地上绘制着繁复的阵法,林修然隐约能看见阵中帐幔之后隐藏着的白玉高台,里面仿佛有什么东西,吸引着林修然过去。
林修然驻足不前,半步都没有踏入阵法中。睡了一觉就换了个地方,何况这大殿内处处都透着诡异,他是傻了才会贸然冲进去,若是做梦倒还好,若是进了什么幻境之类,轻举妄动的话,怕是连死都不知道怎么死的。
不管是后山洞穴还是廖洲秘境中所见,林修然都对这种寒玉雕琢的高台没有任何好感,总觉得像是停尸房一般透着股森森阴气,没准这台子上面,还躺着个人呢。
他小心翼翼地沿着阵法边缘绕了过去,随后满脸愕然地发现台子上竟然还真的躺着个人。
不对,是两个人。
上面那人一身黑袍,而被他半搂半抱压在身下的那人则是一身白衣,两人动作暧昧,黑衣人正在解开白衣人的衣裳,两人头发交织在一起,一副难舍难分的亲密模样。
这别是要现场上演r18吧?
但很快林修然就发现了不对劲的地方,不管那黑衣人如何动作,白衣人始终一动不动,没有任何回应,如同木偶一般。
那黑衣人替白衣人换了一身衣裳,随后扶着他一起躺了下去,依偎在一起,颈项交织。
林修然只觉得心口密密麻麻的疼,连呼吸都困难了起来。尽管没有亲眼看见那黑衣人的正脸,但他直觉那人便是殷承宇。
但不管是原著中那个广开后宫的魔尊,还是眼下他认识的那个温柔可靠的师兄,何曾有过这种孑然无助的模样?
他从梦中惊醒,猛地坐了起来,胸口沉甸甸的仿佛压着什么东西,呼吸也一时困难,明明屋中正是不冷不热最舒适的温度,但他却觉得手脚冰凉,冷汗涔涔。
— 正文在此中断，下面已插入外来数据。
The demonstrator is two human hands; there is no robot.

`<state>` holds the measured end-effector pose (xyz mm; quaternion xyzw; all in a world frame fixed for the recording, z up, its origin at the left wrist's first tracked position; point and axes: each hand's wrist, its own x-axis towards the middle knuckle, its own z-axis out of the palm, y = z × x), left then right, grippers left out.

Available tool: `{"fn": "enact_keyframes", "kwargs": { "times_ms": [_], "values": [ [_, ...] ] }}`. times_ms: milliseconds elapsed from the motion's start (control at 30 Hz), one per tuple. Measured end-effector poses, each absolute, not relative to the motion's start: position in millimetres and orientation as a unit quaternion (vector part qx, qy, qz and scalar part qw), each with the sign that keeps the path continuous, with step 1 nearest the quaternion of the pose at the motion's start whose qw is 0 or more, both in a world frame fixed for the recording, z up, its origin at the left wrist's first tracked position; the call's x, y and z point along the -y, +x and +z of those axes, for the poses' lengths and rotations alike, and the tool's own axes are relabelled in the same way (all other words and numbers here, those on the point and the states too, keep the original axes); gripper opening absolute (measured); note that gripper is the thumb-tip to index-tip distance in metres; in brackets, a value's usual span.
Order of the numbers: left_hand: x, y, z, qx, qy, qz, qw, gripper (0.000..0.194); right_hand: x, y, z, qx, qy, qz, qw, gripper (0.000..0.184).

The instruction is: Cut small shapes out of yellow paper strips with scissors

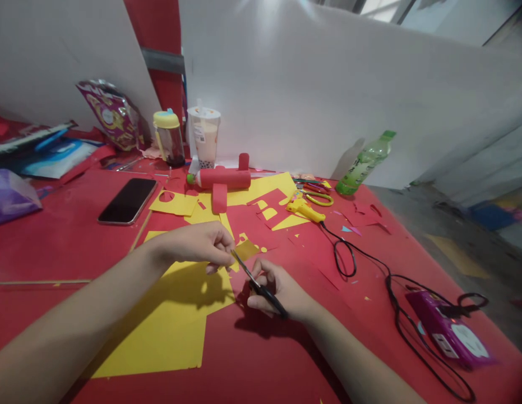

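Observation:
My right hand (pixel 277 289) is closed around the black handles of a pair of scissors (pixel 267 297), whose blades point up and left. The scissor tips meet the fingertips of my left hand (pixel 214 247), which is closed in a pinch. Whatever lies between those fingers is too small to make out. Just beyond the blades a darker yellow scrap of paper (pixel 246 248) shows; whether it is held or lying down I cannot tell. Beneath my left hand spreads a large yellow paper sheet (pixel 160 331). Further back lies a bottle-shaped roll wrapped in red paper (pixel 227 178) with red strips on it.
On the red table, a phone (pixel 128 201) lies at left. A lidded cup (pixel 170 137) and a milk tea cup (pixel 205 137) stand behind. A yellow glue gun (pixel 305 210) trails its cord toward a purple power box (pixel 449 331). A green bottle (pixel 365 163) leans at the wall.

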<state>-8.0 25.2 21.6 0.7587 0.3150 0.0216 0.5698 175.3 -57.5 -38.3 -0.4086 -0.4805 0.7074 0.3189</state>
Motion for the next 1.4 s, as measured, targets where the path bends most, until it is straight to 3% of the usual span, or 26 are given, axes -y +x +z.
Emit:
{"fn": "enact_keyframes", "kwargs": {
  "times_ms": [700,867,1133,1400],
  "values": [
    [-31.8,-13.5,18.6,-0.281,0.711,-0.059,0.642,0.021,56.2,177.6,-37.9,0.530,-0.451,0.675,0.244,0.043],
    [-32.3,-13.4,19.3,-0.279,0.721,-0.055,0.632,0.014,54.5,177.6,-44.1,0.504,-0.429,0.676,0.323,0.044],
    [-23.9,-1.1,17.8,-0.294,0.779,-0.006,0.553,0.017,51.6,171.1,-44.9,0.472,-0.432,0.602,0.478,0.041],
    [-10.0,13.2,12.0,-0.309,0.837,0.016,0.451,0.015,53.1,170.0,-43.1,0.457,-0.439,0.593,0.496,0.039]
  ]
}}
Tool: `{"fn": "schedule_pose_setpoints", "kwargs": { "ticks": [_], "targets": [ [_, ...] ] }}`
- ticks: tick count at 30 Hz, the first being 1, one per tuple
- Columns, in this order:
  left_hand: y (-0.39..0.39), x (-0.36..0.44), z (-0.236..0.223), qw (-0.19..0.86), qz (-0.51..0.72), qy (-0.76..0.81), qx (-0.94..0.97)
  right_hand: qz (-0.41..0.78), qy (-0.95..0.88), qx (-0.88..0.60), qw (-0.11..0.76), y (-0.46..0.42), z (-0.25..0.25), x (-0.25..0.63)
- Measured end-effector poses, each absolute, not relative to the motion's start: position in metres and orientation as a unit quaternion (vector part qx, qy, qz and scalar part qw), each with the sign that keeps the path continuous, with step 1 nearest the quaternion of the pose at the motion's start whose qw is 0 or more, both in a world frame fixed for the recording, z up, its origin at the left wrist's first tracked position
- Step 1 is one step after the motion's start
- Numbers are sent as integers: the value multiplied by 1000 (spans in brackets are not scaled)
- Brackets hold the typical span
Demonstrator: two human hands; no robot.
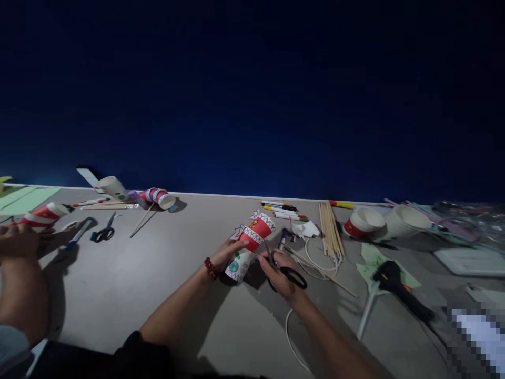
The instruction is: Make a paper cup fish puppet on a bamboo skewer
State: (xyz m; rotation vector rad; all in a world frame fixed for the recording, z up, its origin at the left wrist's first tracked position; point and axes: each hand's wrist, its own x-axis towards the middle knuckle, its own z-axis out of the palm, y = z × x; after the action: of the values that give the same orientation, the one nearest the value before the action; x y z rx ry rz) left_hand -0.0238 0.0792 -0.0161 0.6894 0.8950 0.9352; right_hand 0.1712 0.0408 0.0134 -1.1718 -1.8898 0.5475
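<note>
My left hand (224, 256), with a beaded bracelet at its wrist, is wrapped round a craft of joined paper cups (257, 230). The upper part is red with zigzag trim and paper cut-outs. A white cup with green and purple drawings (235, 267) forms its lower end. My right hand (281, 271) is closed on a pair of scissors with black handles (299, 279). Their blades point up beside the right side of the cups, close to the seam between red and white. I cannot tell whether they touch the cups.
Markers (282, 208) and wooden sticks (329, 229) lie behind. On the right are paper cups (406, 220), a glue gun (402, 292) on green paper and a white cable (290, 331). At left, another person's hand (19, 242) holds a red-striped cup (43, 215) near scissors (104, 233).
</note>
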Motion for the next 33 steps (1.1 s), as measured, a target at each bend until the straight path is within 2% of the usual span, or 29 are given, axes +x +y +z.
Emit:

“吸气。”殷承宇坐起身来,伸手轻轻拍打着林修然的脊背安抚。
林修然呆呆愣了许久,才终于平缓下来,四肢也有了温度。
“怎么了?”殷承宇见他已经恢复了过来,便一把将他紧紧抱住,哄小孩似的柔声道,“别哭别哭,做噩梦了吗?”
哭了吗?
林修然这才反应过来他满脸的泪痕,有些不好意思地把头埋在殷承宇肩膀上,想把眼泪蹭干净。
“梦见什么了?”殷承宇沙哑着嗓子问。
“没……没什么。”林修然摇了摇头,发现自己一开口就是哭腔,连忙又闭上了嘴。
“别怕,只是梦而已……嗯,别怕……”殷承宇轻轻扶着林修然,见他满脸泪痕,便凑过去轻轻吻住了林修然的眼睛。
也不知是不是因为刚从梦中醒来有些脆弱无措的缘故,林修然难得地没有半点推开他的意思,甚至十分配合地主动仰起了头,一副邀请的姿态。
殷承宇眸色陡然变深,顺着闭上的眼睛一路往下,终于吻住了他肖想已久的那双薄唇。
呼吸交融,两厢厮磨。
作品正文卷 第47章
第47章
林修然很快就又昏昏沉沉睡去,殷承宇却睡意全无。修士做梦不同于凡人,多半有所预兆,不会无的放矢。许多时候冥冥之中天道注定,林修然自梦中惊醒,一副失魂落魄泪流满面的模样,若说只是普通噩梦的话,殷承宇是怎么也不会相信的。
他与林修然并非头一次同榻而眠,但之前却从未遇见过这般情况。殷承宇仔细回想了一下林修然昨日一天的行程,并无异常之处,唯一算得上是变故的,就是夜间没有在自己的房中睡觉,而是来了停云峰。